Saturday, 31 May 2008

SQL Injection Attacks

Often, the SQL Injection payload is designed in a generic manner to impact on more SQL Databases and Database Servers. The Security loophole in most cases lie in poor design of Data Access Code. Although it can be argued that there is much more to it than securing Data Access Code, I'm talking about the majority of such an attack and how imperative it is to secure the Data Access Code.
The impact of an SQL Injection Attack can be on
- The Database ( contents of the DB are compromised )
- The Users (malware injected directly,Users do not know because they trust this website )
The SDL aka Trustworthy computing Security Development Lifecycle ( a process that Microsoft has adopted for the development of software that needs to withstand malicious attack ) is a good thing to adapt and follow.
"Microsoft's experience indicates that the SDL is effective at reducing the incidence of security vulnerabilities.
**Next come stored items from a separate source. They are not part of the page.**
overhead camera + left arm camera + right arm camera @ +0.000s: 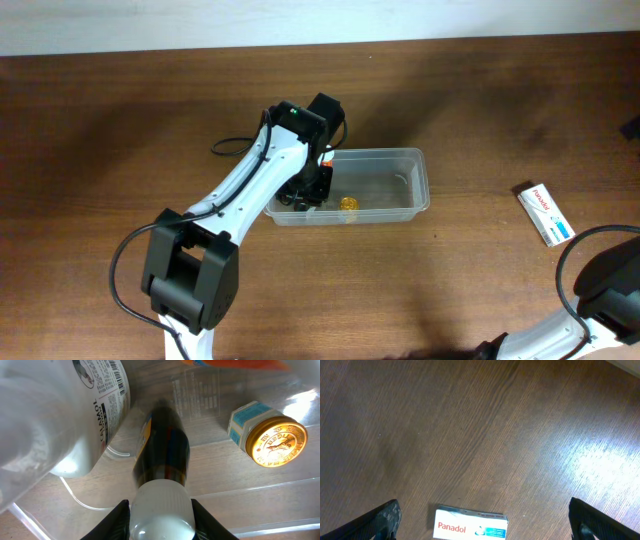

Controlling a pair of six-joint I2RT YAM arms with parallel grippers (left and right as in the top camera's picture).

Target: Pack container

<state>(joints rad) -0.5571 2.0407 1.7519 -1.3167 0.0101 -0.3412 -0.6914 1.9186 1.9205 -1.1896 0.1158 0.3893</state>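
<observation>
The clear plastic container sits mid-table. My left gripper is over its left end, shut on a dark bottle with a white cap, holding it inside the tub. Next to it in the tub are a white bottle with a barcode label and a small jar with a gold lid, also seen from overhead. My right gripper is open above a white Panadol box lying on the table at the right.
An orange item shows at the top edge of the left wrist view. A black cable lies left of the tub. The brown wood table stretches around.
</observation>
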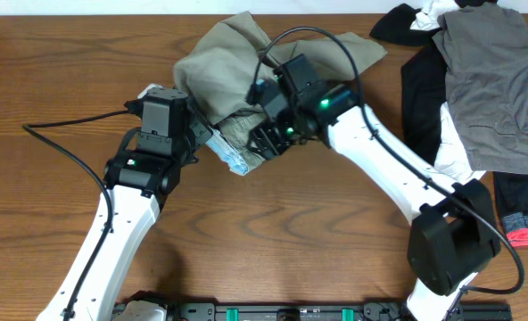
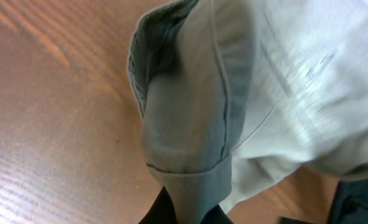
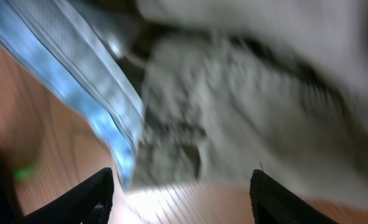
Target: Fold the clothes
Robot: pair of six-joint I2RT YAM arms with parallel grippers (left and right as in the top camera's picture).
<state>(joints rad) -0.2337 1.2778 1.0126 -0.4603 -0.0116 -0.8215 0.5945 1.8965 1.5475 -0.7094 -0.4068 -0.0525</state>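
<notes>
Khaki clothes (image 2: 190,124) bulge close, a hemmed fold pinched in the left end effector (image 2: 184,210); right arm (image 1: 398,160) slants across the desk (image 1: 291,232), right end effector (image 3: 183,193) spread wide over cloth.

We find clothes (image 1: 237,62) upper centre on table (image 1: 59,53) | left gripper (image 1: 199,135) at their lower-left edge | right gripper (image 1: 266,140) just right of it | garment pile (image 1: 487,80) upper right
</notes>
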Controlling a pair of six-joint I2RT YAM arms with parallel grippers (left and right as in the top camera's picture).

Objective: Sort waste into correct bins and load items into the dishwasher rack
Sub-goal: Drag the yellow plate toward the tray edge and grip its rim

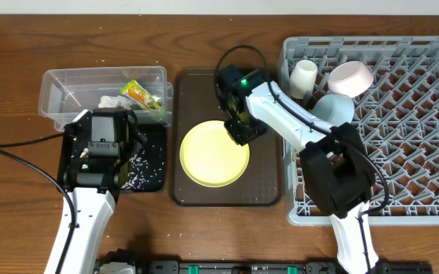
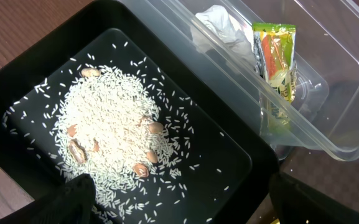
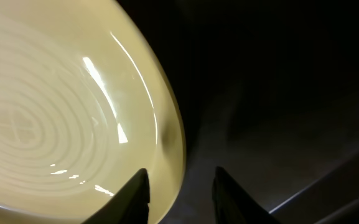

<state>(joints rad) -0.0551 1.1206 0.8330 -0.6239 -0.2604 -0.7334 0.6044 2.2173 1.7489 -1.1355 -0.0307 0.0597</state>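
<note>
The round yellow plate (image 1: 214, 154) lay flat, face up, on the dark brown serving tray (image 1: 265, 183), its rim between the slightly parted fingers of the right end effector (image 3: 180, 180). The left end effector (image 2: 188, 199) stood wide apart, with loose white rice grains (image 2: 111, 124) in the shallow black tub (image 2: 30, 68) beneath it.

No text can be read anywhere. Snack wrapper (image 2: 274, 59), ahead and to the right of the left claw (image 2: 185, 210), has green-orange print, too blurred to read.
</note>
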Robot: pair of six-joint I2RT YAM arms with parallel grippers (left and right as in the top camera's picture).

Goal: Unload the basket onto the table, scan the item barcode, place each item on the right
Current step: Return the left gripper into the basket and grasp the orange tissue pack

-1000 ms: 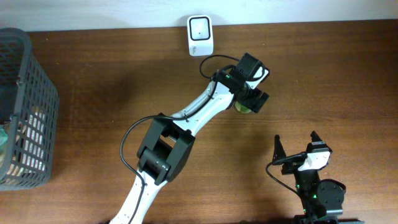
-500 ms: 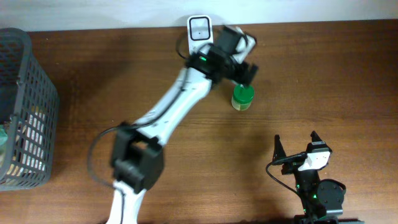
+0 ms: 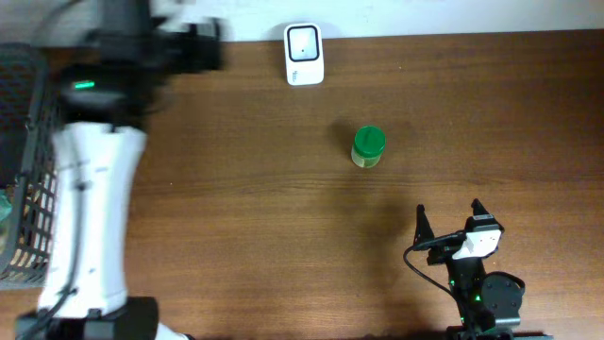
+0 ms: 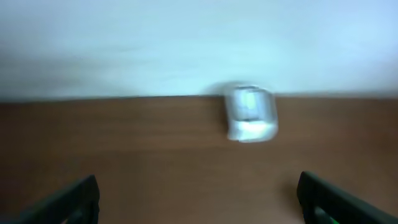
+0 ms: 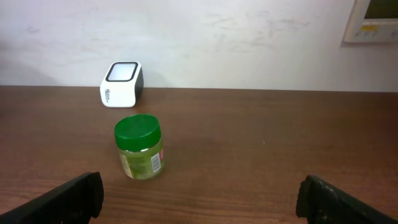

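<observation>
The green-lidded jar [image 3: 368, 147] is standing upright mid-table, at five o'clock from the white scanner [image 3: 304, 54], apart from both grippers. The left gripper [image 4: 198, 202] is hanging wide open at eleven o'clock, and the right gripper [image 3: 450, 215] is resting spread open at five o'clock

We see a brown wooden table [image 3: 236, 189] with a smooth, grained top that runs back to a pale wall. Three things rest on it. A white box-shaped barcode scanner [image 3: 304, 55] stands at the far edge, against the wall. A small clear jar with a green screw lid [image 3: 368, 147] stands upright nearer the middle, well apart from the scanner, and we make out a label on its side. A dark grey lattice basket [image 3: 21, 236] sits at the table's left end.
</observation>
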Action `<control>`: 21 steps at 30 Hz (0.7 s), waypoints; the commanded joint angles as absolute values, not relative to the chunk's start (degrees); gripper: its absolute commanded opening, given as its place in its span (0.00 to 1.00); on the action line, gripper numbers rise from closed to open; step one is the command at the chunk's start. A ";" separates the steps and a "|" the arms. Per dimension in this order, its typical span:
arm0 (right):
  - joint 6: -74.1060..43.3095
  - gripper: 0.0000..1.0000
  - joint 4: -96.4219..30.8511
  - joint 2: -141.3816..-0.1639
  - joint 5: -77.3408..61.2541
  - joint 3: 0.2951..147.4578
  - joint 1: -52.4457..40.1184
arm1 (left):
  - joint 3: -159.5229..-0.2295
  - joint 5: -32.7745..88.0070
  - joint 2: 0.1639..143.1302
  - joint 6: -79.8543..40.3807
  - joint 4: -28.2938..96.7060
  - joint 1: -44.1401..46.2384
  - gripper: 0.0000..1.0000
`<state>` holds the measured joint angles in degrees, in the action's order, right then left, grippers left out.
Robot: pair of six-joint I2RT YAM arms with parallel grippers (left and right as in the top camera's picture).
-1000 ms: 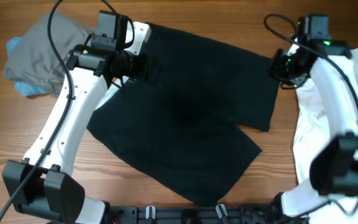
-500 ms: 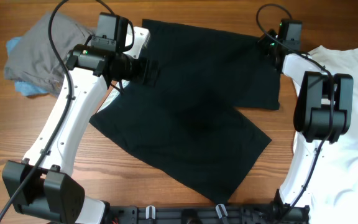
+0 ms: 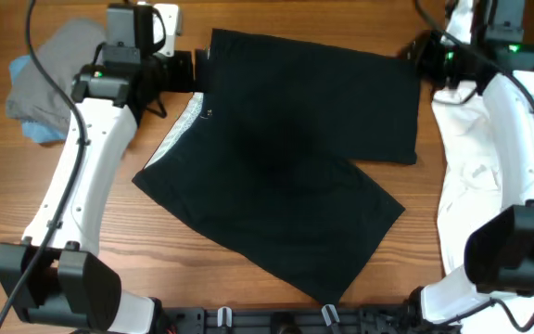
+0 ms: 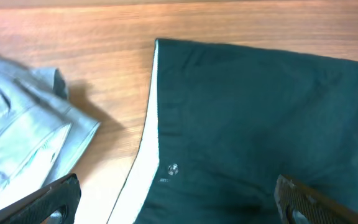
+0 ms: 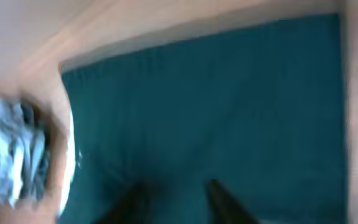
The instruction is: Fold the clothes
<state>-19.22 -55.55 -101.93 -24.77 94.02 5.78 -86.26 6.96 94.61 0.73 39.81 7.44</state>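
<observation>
- Black shorts (image 3: 286, 158) lay spread flat across the middle of the wooden table (image 3: 276, 19) (pale waistband showing along their left edge).
- The left gripper (image 3: 196, 70) hovered at the waistband corner, fingers wide apart, holding nothing.
- The right gripper (image 3: 422, 63) was at the shorts' top right corner; blur left its fingers' state impossible to tell.

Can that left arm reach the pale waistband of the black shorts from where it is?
Probably yes: the left arm holds its jaws open close over the waistband of the black shorts, with nothing between.
</observation>
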 commanded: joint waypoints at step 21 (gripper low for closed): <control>-38.81 0.09 -37.41 -110.06 13.96 59.44 -7.46 | -86.54 8.51 92.66 -0.47 41.95 7.49 1.00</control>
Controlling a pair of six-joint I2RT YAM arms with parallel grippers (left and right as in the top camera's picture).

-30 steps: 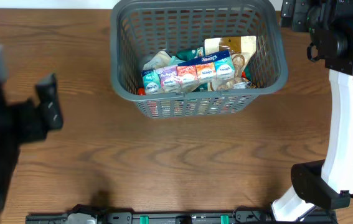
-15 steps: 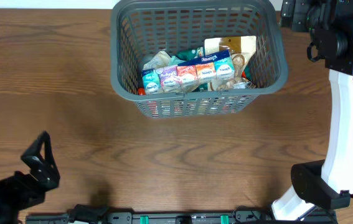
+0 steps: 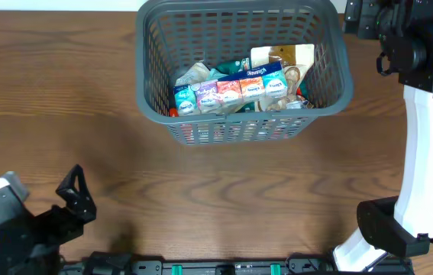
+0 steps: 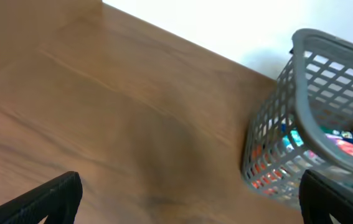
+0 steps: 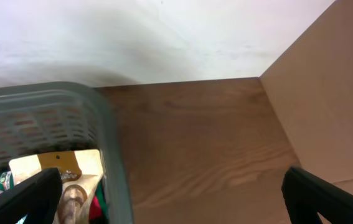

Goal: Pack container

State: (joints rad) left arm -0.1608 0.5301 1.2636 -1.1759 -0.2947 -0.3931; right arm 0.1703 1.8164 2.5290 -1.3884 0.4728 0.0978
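Overlapping packs (image 3: 231, 90) half-hidden inside container (image 3: 240, 131)

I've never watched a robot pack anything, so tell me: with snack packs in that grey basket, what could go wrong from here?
The right claw hangs open close beside the rim of the container; swinging inward, it might clip that rim and shove the container. The snack packs lie heaped toward the front wall, so anything dropped in could crush them.
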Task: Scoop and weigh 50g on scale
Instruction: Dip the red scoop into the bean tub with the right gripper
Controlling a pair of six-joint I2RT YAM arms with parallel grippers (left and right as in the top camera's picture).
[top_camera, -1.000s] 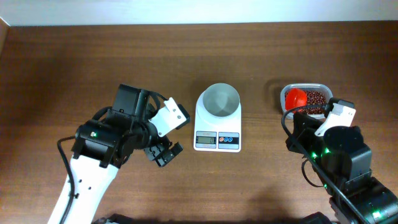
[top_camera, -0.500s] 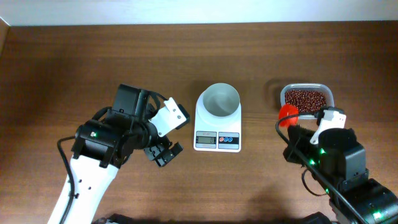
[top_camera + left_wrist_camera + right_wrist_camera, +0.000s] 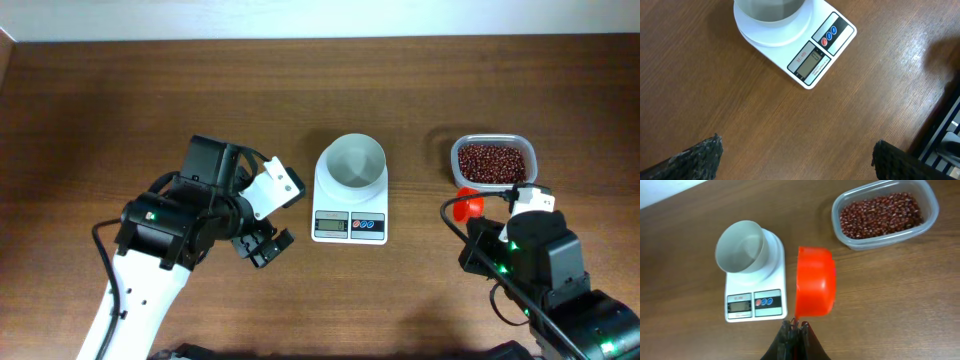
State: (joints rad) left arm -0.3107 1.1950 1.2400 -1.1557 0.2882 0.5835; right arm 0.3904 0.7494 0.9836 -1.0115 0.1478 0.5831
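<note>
The white scale (image 3: 350,210) stands mid-table with a white bowl (image 3: 352,162) on its platform, empty in the right wrist view (image 3: 740,246). My right gripper (image 3: 796,326) is shut on the handle of an orange-red scoop (image 3: 815,282). The scoop (image 3: 466,206) hangs over the table between the scale and the tub of red beans (image 3: 491,161), just in front of the tub. Only the scoop's outside shows, so its contents are hidden. My left gripper (image 3: 262,245) is open over bare wood left of the scale (image 3: 807,52), its fingertips (image 3: 700,156) wide apart.
The clear tub of beans (image 3: 882,215) sits at the back right, close to the scoop. The left arm's body lies along the front left of the table (image 3: 420,80). A pale wall edge runs along the far side.
My right arm has drawn back toward the front, lifting the scoop out of the bean tub to a spot just in front of it. The left arm has not moved.
</note>
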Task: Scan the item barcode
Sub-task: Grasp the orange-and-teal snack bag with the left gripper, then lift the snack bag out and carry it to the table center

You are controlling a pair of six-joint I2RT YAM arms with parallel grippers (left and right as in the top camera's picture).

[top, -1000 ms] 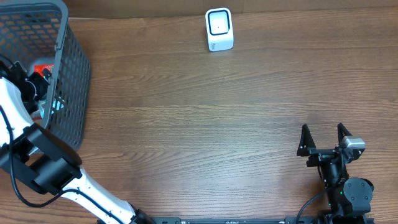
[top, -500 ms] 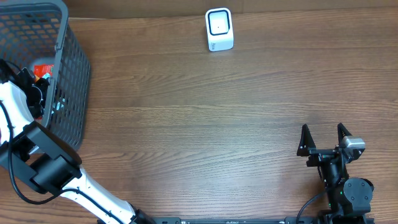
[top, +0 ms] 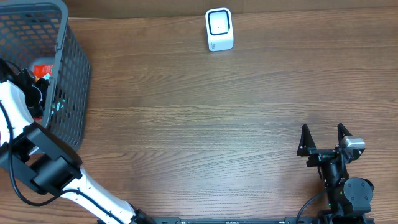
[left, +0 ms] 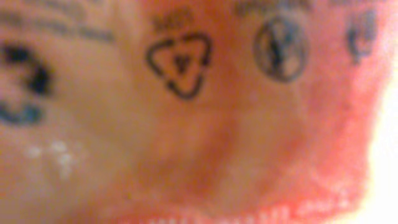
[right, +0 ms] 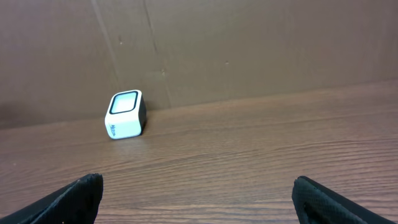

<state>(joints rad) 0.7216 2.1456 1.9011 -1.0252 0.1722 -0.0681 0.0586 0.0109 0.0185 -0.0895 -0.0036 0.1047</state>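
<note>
Fingers of the right gripper stand wide apart and empty, low at the table's near edge. Left gripper is down inside the basket, its camera filled by the red packet; whether its jaws have clamped on it I cannot tell. Best is a firm pinch, a straight lift clear of the mesh, then the barcode turned toward the scanner. Nothing lies on the wood table between basket and scanner. A brown wall stands behind.
</note>
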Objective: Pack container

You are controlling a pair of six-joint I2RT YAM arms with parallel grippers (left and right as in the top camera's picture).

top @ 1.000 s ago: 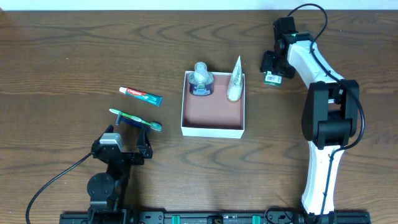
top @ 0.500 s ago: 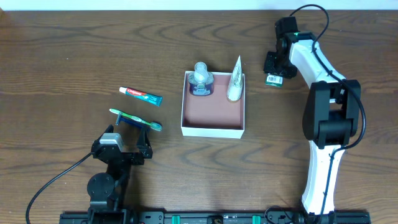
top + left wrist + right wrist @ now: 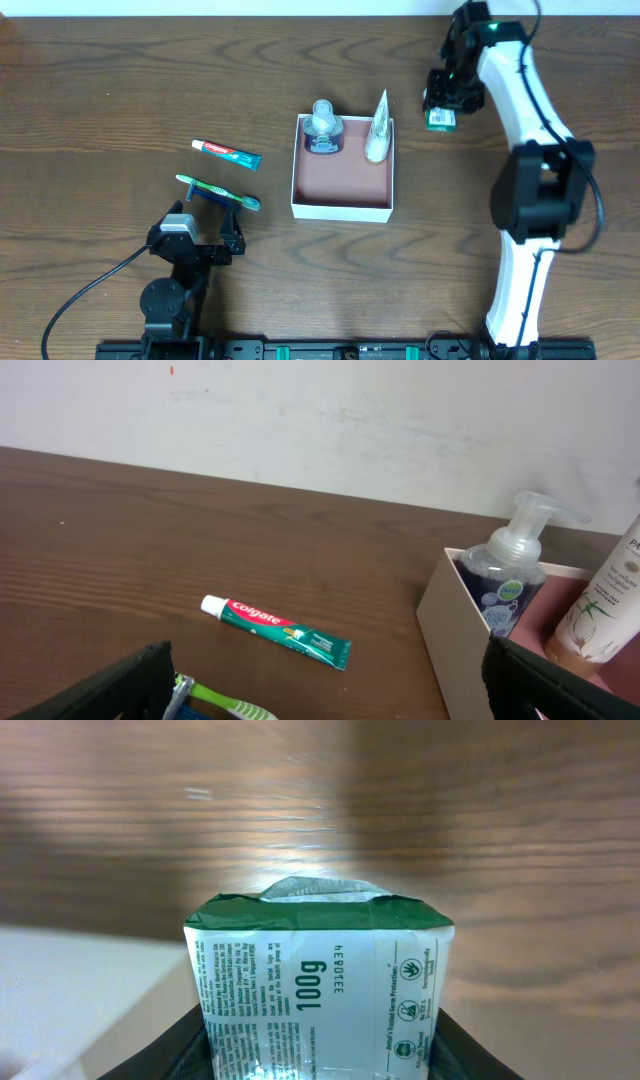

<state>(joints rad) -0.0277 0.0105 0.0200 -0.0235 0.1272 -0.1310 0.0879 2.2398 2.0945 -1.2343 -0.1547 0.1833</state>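
Right gripper grasping a green-and-white soap packet, far right of the table.
The container sits mid-table, a pump bottle and a white tube along its far wall; the left gripper is at near left, released and spread wide.

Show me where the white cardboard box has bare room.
The shallow white cardboard box has bare pink-brown floor along its near wall, from side to side. Its far edge is crowded: clear pump bottle in the left corner, white squeeze tube in the right.
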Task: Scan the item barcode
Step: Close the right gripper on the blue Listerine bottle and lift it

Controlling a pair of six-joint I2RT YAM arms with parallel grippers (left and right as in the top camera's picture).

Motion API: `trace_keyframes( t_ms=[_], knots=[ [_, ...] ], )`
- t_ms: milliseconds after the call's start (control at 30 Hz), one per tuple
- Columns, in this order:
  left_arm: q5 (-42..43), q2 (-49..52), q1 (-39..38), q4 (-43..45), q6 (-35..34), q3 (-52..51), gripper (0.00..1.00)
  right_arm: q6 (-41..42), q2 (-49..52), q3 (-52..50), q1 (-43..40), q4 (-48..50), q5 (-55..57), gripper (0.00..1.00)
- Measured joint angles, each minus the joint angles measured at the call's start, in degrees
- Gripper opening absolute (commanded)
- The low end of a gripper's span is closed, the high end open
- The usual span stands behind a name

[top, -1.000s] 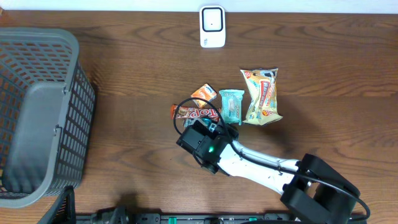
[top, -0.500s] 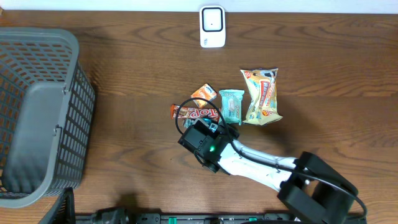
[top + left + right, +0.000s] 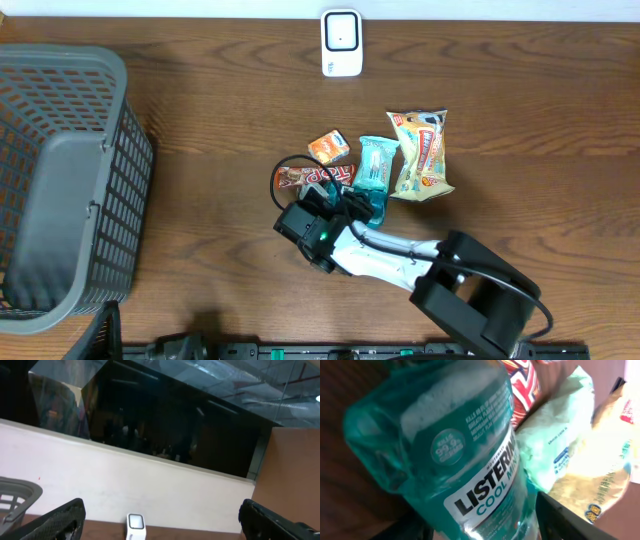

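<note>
A teal Listerine Cool Mint mouthwash bottle (image 3: 465,460) fills the right wrist view, lying between my right gripper's (image 3: 485,527) dark fingers, which touch it on both sides. In the overhead view the right gripper (image 3: 338,197) covers most of that bottle, at the near edge of a cluster of items. The white scanner (image 3: 341,42) stands at the table's far edge; it also shows in the left wrist view as the scanner (image 3: 135,527). My left gripper (image 3: 164,522) is open wide, raised, holding nothing.
Around the bottle lie a red-brown candy bar (image 3: 298,180), an orange packet (image 3: 328,147), a mint-green packet (image 3: 375,163) and a yellow snack bag (image 3: 422,153). A grey mesh basket (image 3: 60,180) takes up the left side.
My right gripper has pushed forward into the cluster and narrowed onto the bottle. The orange and mint packets have shifted away from it. The left gripper has not moved.
</note>
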Motion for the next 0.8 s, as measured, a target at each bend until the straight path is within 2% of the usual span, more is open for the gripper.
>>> trace_keyframes(
  t_ms=[67,167,267,433,500,533,700,800],
  knots=[
    [0.0,0.0,0.0,-0.3,0.0,0.0,0.98,0.0,0.3,0.0,0.1,0.0,0.9,0.60],
    [0.0,0.0,0.0,-0.3,0.0,0.0,0.98,0.0,0.4,0.0,0.2,0.0,1.7,0.71],
    [0.0,0.0,0.0,-0.4,0.0,0.0,0.98,-0.3,0.3,-0.1,0.2,0.0,2.9,0.73],
    [0.0,0.0,0.0,-0.4,0.0,0.0,0.98,-0.6,0.3,-0.5,0.3,1.7,4.1,0.68],
    [0.0,0.0,0.0,-0.4,0.0,0.0,0.98,-1.5,0.7,-0.6,0.3,3.1,4.8,0.57],
    [0.0,0.0,0.0,-0.4,0.0,0.0,0.98,-1.8,0.8,-0.7,0.2,3.6,4.7,0.46],
    [0.0,0.0,0.0,-0.4,0.0,0.0,0.98,-3.9,2.0,-1.2,-0.5,4.8,5.6,0.10],
    [0.0,0.0,0.0,-0.4,0.0,0.0,0.98,-4.9,2.1,-1.1,-1.2,5.0,8.5,0.03]
  ],
)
Initial implementation of the SDL (in Windows Server 2003, SQL Server 2000 Service Pack 3, and Exchange 2000 Server Service Pack 3) resulted in significant improvements in software security, and subsequent software versions, reflecting enhancements to SDL, appear to be showing further improvements in software security" - SDL Conclusion from MS.
Now, a quick look at Securing your Data Access Code, Referred from MSDN SDL Blog and Micheal Howard's Blog(Co-Author of Writing Secure Code).
Use the following in you Data Access Code:
1] SQL Parameterized queries
2] Stored Procedures
3] SQL Execute Only Permission
These are not mere recommendations, They are Requirements!!. More on the nitty-gritty of these techniques can be viewed on the SDL Blog, Micheal Howard's Blog and on the MS Security Research site.
One might argue that SQL Injection Attacks are also mainly due to 'N00b' Developers. This might be partly so. Periodic training for Developers,Testers,Security Analysts on current security issues , best practices from SDL etc is very imperative here. Training is also a strict requirement in the SDL. Afterall, Knowledge is Power, Knowing is dangerous, Knowing is everything...

1 comment:

  1. A great rule of thumb for new IT pros is to never skimp on details. The best practices you've listed here are completely sound, especially in emphasizing the SDL. I hope more people see best practices as requirements as much as you do!